Given data:
◆ ◆ ◆

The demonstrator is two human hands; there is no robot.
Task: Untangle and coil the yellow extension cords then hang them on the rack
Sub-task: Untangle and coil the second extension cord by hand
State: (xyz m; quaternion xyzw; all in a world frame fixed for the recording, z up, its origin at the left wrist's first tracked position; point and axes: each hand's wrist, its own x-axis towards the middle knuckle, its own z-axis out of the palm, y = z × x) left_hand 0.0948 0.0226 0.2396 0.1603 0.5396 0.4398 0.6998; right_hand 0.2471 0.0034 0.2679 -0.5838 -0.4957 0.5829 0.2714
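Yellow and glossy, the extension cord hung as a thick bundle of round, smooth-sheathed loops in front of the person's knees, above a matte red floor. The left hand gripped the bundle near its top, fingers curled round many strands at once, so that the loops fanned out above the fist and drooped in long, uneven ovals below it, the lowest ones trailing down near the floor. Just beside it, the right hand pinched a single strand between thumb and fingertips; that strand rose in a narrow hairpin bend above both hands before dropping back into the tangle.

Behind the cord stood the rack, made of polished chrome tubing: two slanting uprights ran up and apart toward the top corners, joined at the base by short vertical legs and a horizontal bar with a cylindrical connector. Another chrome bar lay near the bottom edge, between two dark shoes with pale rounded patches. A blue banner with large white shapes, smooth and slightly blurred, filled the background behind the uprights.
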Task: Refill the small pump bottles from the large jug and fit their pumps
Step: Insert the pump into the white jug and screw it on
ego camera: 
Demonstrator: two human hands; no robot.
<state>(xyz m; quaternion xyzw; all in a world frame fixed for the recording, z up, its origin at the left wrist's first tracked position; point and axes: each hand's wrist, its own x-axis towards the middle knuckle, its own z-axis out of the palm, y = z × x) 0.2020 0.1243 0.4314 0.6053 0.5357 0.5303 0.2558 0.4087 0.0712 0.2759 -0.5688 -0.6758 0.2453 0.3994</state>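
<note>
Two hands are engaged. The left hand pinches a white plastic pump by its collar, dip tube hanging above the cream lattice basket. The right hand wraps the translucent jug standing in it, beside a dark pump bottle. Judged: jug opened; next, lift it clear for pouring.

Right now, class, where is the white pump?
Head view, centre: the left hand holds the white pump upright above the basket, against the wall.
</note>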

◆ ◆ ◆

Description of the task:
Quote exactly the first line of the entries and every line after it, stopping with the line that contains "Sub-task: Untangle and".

The answer:
The demonstrator is two human hands; there is no robot.
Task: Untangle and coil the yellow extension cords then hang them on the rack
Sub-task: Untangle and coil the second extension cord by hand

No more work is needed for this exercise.